* _Brief_
Please return the whole listing word for word.

* _Collected data_

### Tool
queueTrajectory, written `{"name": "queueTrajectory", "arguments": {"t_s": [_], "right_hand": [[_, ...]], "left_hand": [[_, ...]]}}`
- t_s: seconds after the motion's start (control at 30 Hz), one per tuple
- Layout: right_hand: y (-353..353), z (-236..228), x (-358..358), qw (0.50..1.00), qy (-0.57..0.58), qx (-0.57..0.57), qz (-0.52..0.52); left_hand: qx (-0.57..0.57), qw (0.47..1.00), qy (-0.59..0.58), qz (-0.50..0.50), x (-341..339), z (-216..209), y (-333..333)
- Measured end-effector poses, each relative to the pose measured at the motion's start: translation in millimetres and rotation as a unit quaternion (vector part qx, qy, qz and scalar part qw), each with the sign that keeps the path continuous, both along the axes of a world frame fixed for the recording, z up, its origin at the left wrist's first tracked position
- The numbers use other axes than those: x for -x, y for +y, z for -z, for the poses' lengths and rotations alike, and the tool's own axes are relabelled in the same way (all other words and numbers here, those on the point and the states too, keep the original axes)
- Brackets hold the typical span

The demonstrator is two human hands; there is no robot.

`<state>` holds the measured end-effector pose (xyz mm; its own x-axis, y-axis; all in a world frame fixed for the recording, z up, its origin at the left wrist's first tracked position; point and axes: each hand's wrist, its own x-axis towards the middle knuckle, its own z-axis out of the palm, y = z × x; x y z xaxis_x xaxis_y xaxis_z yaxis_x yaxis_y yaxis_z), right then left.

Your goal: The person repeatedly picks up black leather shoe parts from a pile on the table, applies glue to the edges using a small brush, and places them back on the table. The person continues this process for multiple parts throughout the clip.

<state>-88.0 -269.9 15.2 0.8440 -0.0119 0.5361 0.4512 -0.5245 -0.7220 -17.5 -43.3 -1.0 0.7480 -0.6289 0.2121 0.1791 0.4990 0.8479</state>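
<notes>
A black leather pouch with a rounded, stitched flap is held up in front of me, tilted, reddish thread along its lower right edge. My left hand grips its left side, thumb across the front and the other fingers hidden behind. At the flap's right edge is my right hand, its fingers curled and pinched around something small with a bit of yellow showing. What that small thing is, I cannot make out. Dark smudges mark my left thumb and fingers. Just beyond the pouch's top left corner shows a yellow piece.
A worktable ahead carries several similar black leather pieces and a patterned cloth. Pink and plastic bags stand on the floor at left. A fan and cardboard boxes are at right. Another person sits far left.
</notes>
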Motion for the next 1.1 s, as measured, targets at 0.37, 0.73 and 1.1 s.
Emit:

* _Response below_
### Tool
queueTrajectory, written `{"name": "queueTrajectory", "arguments": {"t_s": [_], "right_hand": [[_, ...]], "left_hand": [[_, ...]]}}`
- t_s: seconds after the motion's start (control at 30 Hz), one per tuple
- Layout: right_hand: y (-353..353), z (-236..228), x (-358..358), qw (0.50..1.00), qy (-0.57..0.58), qx (-0.57..0.57), qz (-0.52..0.52); left_hand: qx (-0.57..0.57), qw (0.47..1.00), qy (-0.59..0.58), qz (-0.50..0.50), x (-341..339), z (-216..209), y (-333..333)
- Measured end-effector poses, each relative to the pose measured at the motion's start: translation in millimetres and rotation as a unit quaternion (vector part qx, qy, qz and scalar part qw), each with the sign that keeps the path continuous, both along the axes of a world frame fixed for the recording, z up, its origin at the left wrist's first tracked position
- The numbers use other axes than those: x for -x, y for +y, z for -z, for the poses' lengths and rotations alike, and the tool's own axes are relabelled in the same way (all other words and numbers here, those on the point and the states too, keep the original axes)
- Brackets hold the typical span

The demonstrator is two human hands; there is no robot.

`<state>` holds the measured end-effector pose (xyz mm; its own x-axis, y-axis; all in a world frame fixed for the recording, z up, its origin at the left wrist's first tracked position; point and axes: each hand's wrist, its own x-axis towards the middle knuckle, its own z-axis out of the palm, y = z × x; x y z xaxis_x xaxis_y xaxis_z yaxis_x yaxis_y yaxis_z), right then left.

Your goal: The person repeatedly picks up black leather shoe parts from a pile on the table, applies glue to the edges using a small brush, and places them back on the table. The person continues this process for multiple parts throughout the clip.

<state>-88.0 -269.9 15.2 0.8440 -0.0119 0.5361 0.4512 -0.5245 -0.7220 -17.5 -43.3 -1.0 0.7480 -0.6289 0.2121 0.1791 0.4990 0.8479</state>
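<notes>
A black leather pouch with a rounded, stitched flap is held up in front of me, tilted, reddish thread along its lower right edge. My left hand grips its left side, thumb across the front and the other fingers hidden behind. At the flap's right edge is my right hand, its fingers curled and pinched around something small with a bit of yellow showing. What that small thing is, I cannot make out. Dark smudges mark my left thumb and fingers. Just beyond the pouch's top left corner shows a yellow piece.
A worktable ahead carries several similar black leather pieces and a patterned cloth. Pink and plastic bags stand on the floor at left. A fan and cardboard boxes are at right. Another person sits far left.
</notes>
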Motion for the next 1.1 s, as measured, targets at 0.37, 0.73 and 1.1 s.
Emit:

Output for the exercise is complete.